* _PROBLEM REQUIREMENTS_
When you find the line with "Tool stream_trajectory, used" among the records below, reproduce it and each line after it exactly, ending with the line with "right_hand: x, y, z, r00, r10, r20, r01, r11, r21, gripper".

────────────────────────────────────────

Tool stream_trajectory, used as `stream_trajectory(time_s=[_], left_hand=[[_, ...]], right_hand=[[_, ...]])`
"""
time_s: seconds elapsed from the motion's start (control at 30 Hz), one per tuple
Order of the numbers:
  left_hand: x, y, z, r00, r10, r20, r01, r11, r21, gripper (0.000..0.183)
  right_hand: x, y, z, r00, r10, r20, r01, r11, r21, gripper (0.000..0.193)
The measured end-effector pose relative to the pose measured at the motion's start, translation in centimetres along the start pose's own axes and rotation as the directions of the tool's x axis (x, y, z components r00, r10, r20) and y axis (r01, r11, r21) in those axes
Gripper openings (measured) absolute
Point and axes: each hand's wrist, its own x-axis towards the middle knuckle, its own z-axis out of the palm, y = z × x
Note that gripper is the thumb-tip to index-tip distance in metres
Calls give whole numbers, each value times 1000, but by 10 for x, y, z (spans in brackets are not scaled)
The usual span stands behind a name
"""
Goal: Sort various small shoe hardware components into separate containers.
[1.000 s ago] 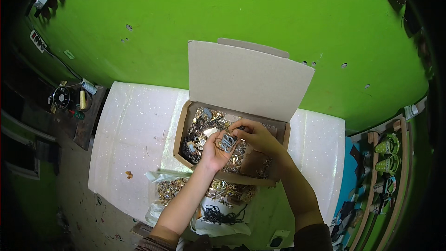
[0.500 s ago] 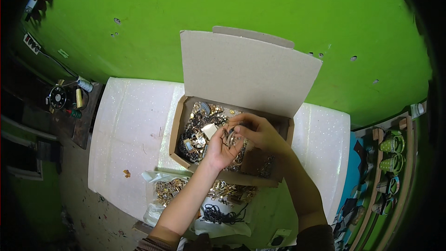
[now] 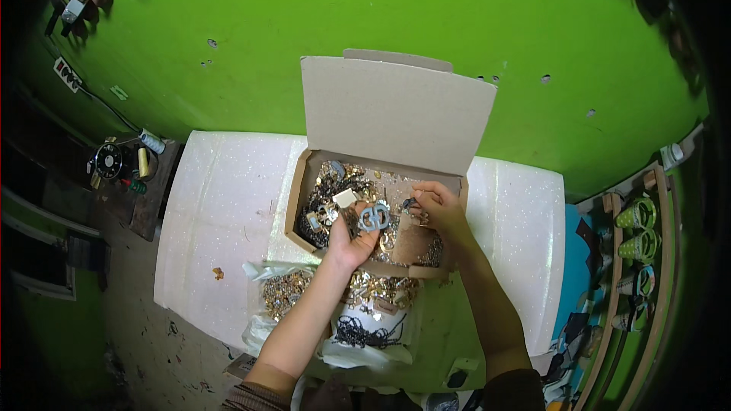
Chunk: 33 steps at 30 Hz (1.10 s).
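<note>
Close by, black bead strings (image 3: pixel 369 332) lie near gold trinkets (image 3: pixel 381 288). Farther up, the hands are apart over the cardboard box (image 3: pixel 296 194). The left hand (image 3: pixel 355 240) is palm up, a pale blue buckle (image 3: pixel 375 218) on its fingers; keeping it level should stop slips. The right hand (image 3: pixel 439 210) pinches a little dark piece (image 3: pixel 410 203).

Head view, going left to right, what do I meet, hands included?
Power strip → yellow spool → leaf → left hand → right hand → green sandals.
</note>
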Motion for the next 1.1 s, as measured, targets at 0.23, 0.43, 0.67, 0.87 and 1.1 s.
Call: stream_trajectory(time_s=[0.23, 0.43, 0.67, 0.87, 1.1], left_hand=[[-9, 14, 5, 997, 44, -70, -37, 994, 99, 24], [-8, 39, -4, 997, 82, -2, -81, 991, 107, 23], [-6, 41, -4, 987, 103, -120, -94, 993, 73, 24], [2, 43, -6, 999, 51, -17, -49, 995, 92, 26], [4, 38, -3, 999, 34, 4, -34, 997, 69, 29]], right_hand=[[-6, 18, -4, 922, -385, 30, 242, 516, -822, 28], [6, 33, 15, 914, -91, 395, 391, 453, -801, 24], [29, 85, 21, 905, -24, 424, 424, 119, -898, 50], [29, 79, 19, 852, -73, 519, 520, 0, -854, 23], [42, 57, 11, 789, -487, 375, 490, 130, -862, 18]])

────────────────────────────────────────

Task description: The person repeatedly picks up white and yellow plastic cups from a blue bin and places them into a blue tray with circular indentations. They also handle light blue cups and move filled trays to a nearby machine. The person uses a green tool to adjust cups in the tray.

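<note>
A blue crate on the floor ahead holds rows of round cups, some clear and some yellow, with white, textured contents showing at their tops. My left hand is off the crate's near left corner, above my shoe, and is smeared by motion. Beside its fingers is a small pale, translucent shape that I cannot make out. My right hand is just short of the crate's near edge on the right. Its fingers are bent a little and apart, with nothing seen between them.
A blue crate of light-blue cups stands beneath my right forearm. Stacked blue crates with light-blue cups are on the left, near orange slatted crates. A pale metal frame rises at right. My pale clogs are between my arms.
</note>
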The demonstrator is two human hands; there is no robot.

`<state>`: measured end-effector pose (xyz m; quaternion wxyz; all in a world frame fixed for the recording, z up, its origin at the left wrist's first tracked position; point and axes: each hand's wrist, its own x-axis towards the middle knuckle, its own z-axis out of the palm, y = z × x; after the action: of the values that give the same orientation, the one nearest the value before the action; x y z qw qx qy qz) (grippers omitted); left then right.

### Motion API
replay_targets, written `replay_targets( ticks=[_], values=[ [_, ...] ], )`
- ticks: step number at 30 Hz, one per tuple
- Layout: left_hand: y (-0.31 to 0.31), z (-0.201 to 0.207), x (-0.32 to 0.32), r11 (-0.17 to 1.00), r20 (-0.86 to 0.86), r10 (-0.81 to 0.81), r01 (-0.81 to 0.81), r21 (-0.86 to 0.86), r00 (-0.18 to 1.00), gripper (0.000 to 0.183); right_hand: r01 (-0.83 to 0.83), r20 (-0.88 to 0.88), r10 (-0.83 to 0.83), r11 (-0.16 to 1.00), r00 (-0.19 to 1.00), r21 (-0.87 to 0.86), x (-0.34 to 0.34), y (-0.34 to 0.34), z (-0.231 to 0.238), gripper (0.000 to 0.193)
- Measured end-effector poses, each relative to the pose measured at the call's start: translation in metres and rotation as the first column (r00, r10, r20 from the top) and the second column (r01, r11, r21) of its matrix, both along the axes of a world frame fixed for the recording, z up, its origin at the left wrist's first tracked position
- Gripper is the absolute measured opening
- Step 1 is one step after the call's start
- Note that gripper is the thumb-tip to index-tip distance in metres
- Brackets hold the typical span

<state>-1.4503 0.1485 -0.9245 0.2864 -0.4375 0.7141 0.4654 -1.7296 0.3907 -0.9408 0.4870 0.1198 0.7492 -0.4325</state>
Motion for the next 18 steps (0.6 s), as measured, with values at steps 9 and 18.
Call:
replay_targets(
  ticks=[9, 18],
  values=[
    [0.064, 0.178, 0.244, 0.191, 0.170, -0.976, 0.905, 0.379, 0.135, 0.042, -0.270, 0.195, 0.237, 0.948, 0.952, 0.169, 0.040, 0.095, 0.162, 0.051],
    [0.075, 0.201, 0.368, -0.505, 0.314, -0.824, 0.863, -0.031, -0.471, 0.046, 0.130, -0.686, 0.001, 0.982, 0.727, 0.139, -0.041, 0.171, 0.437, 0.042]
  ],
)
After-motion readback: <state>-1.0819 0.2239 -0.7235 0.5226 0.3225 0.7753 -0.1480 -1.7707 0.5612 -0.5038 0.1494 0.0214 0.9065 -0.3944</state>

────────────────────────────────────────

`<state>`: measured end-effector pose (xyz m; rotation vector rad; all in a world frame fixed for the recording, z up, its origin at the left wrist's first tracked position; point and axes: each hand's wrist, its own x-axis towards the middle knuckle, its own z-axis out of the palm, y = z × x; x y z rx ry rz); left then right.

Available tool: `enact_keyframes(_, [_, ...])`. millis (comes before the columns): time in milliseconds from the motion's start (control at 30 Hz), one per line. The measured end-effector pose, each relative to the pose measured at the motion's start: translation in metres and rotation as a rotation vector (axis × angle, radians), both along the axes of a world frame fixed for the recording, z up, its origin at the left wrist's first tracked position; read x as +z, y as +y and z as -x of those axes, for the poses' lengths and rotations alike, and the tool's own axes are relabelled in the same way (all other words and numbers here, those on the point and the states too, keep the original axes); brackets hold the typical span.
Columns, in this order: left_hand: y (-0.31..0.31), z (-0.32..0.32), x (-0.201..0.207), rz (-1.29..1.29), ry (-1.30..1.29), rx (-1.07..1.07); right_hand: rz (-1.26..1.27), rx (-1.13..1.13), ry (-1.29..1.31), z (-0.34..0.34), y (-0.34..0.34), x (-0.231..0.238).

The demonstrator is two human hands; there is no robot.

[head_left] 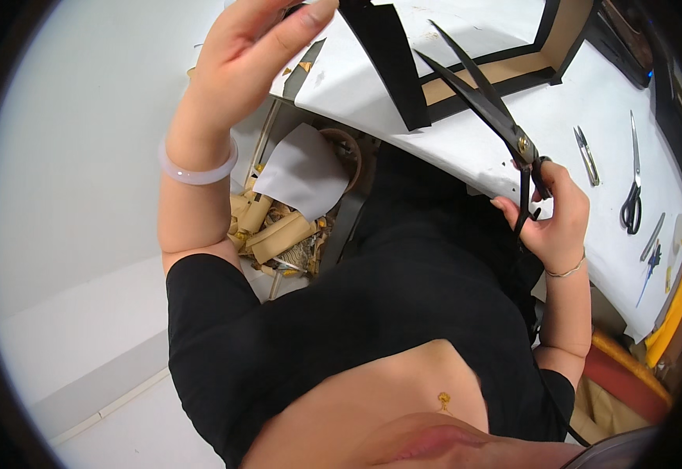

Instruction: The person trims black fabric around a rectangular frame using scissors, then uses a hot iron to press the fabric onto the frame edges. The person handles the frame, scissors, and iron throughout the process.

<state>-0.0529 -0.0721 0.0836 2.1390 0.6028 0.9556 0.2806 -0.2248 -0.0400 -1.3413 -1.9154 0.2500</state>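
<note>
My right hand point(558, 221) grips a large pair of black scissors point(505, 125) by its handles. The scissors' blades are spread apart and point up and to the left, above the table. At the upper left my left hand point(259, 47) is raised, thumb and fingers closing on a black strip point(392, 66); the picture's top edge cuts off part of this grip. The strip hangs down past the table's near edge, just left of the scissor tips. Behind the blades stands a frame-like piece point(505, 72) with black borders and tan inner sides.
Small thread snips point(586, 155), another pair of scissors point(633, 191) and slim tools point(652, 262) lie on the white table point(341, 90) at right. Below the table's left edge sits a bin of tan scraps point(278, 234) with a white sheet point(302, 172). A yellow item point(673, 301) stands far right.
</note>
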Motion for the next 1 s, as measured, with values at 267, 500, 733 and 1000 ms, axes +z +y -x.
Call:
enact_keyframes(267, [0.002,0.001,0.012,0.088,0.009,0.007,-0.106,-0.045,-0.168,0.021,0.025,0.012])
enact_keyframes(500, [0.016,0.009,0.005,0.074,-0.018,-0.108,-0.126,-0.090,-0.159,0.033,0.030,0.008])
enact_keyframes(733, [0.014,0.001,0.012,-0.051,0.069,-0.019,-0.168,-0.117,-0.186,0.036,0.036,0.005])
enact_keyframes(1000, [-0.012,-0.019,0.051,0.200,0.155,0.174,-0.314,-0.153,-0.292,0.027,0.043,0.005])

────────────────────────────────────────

* _SOLUTION TO THIS PROBLEM_
Tool stream_trajectory, used as `stream_trajectory(time_s=[_], left_hand=[[_, ...]], right_hand=[[_, ...]])`
"""
time_s: seconds elapsed from the motion's start (control at 30 Hz), one per tuple
Order of the numbers:
  left_hand: x, y, z, r00, r10, r20, r01, r11, r21, gripper (0.000..0.183)
  right_hand: x, y, z, r00, r10, r20, r01, r11, r21, gripper (0.000..0.193)

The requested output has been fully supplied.